### NLP Project: Reviews Classifier

In this project, I aim to build a model to classify Amazon reviews into classes. In particular deciding if reviews are Positive, Negative or Neutral. 

Data is provided as JSON, need JSON package to read data in. 

In [1]:
import json
from reviewer import Review
from data_optimiser import DataOptimizer
from sklearn.model_selection import train_test_split
from sklearn.feature_extraction.text import CountVectorizer, TfidfVectorizer
from sklearn import svm
from sklearn import linear_model
from sklearn.metrics import f1_score

In [2]:
data = []

with open('./Data/Books_small_10000.json') as f:
    for line in f:
        json_line = json.loads(line)
        data.append(Review(json_line['reviewText'],json_line['overall']))

The data is very large and contains more than 100,000 reviews, for performance, I'm going to only use 9000 reviews. Furthermore, I'll distribute the sentiments equally, ie each sentiment label will appear roughly equal number of times in the data.

Split Data: 70% Train, 30% testing:

In [3]:
train_data, test_data = train_test_split(data, test_size=0.3, train_size=0.7, random_state=10)
train_reviews, train_sentiments = DataOptimizer(train_data).get_reviews_ratings()
test_reviews, test_sentiments = DataOptimizer(test_data).get_reviews_ratings()

I'll be using a "Bag of Words" method to extract the features from the reviews. 

In [4]:
feature_extractor = CountVectorizer()
# Note that: CountVectorizer can fit and transform, the ouput is stored as a dense numpy array. Can use .toarray() to visualise if needed.
train_X = feature_extractor.fit_transform(train_reviews)
test_X = feature_extractor.transform(test_reviews)
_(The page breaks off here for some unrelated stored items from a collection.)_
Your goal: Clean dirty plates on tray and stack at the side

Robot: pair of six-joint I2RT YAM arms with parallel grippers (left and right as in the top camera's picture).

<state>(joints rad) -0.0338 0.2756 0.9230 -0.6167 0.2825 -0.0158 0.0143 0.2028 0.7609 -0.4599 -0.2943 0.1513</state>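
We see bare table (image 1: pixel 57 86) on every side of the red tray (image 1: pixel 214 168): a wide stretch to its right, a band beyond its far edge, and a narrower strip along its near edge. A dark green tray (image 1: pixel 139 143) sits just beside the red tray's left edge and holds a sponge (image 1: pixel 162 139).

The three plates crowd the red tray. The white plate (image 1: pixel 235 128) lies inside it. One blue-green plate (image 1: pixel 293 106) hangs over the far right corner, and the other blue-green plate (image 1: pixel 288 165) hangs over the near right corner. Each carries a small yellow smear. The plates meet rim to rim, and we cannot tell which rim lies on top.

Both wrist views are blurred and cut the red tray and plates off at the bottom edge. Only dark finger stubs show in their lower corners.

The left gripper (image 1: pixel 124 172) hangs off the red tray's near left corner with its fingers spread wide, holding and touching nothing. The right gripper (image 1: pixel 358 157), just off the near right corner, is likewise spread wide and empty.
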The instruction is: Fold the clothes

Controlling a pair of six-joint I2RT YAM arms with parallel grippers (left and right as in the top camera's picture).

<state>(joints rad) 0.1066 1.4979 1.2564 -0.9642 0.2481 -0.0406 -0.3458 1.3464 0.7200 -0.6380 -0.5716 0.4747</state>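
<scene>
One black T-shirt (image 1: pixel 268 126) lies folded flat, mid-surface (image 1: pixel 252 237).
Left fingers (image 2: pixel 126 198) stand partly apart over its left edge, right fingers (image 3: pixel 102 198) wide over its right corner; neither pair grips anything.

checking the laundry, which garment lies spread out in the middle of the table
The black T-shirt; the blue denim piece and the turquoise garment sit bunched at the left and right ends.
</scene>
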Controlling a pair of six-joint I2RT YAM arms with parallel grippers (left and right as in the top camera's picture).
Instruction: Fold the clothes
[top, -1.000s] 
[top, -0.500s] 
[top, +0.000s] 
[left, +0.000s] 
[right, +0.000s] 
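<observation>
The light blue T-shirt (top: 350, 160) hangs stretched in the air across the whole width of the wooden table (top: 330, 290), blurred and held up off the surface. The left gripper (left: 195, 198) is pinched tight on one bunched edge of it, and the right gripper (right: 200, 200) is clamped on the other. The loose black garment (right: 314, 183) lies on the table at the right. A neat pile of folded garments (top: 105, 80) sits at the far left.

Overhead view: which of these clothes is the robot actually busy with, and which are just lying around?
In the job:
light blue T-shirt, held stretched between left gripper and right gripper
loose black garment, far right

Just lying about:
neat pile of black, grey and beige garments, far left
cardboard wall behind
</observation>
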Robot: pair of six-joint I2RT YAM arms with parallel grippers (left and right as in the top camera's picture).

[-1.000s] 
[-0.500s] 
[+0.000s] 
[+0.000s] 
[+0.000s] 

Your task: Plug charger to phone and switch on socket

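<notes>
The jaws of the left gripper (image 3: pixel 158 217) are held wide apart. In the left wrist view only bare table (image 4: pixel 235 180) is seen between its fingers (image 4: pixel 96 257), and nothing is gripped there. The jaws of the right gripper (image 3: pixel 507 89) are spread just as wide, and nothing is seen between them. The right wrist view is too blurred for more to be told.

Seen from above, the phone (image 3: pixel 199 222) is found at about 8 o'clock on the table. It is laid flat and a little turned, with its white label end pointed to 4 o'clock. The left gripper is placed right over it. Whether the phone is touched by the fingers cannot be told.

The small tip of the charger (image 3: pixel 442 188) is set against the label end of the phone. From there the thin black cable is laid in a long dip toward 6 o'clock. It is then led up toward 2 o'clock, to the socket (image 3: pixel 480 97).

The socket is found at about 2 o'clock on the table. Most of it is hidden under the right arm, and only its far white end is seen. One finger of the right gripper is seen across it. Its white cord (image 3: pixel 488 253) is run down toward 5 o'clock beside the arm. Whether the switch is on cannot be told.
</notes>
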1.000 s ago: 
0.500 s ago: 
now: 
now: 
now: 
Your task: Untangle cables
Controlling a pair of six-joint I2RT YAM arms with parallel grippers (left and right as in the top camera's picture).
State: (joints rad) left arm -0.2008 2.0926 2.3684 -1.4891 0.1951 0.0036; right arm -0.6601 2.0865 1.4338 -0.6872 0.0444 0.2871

Let's fit a few different models and we can use our model metrics to evaluate the effectiveness of each model. I'll create a model using an SVM and a Logistic model.  

In [5]:
support_vm = svm.SVC(kernel='linear').fit(train_X, train_sentiments)

In [6]:
support_vm.score(train_X, train_sentiments)

0.7792114695340502

In [7]:
print(f1_score(test_sentiments, support_vm.predict(test_X), average=None, labels=['Positive', 'Neutral', 'Negative']))

[0.64705882 0.46060606 0.54054054]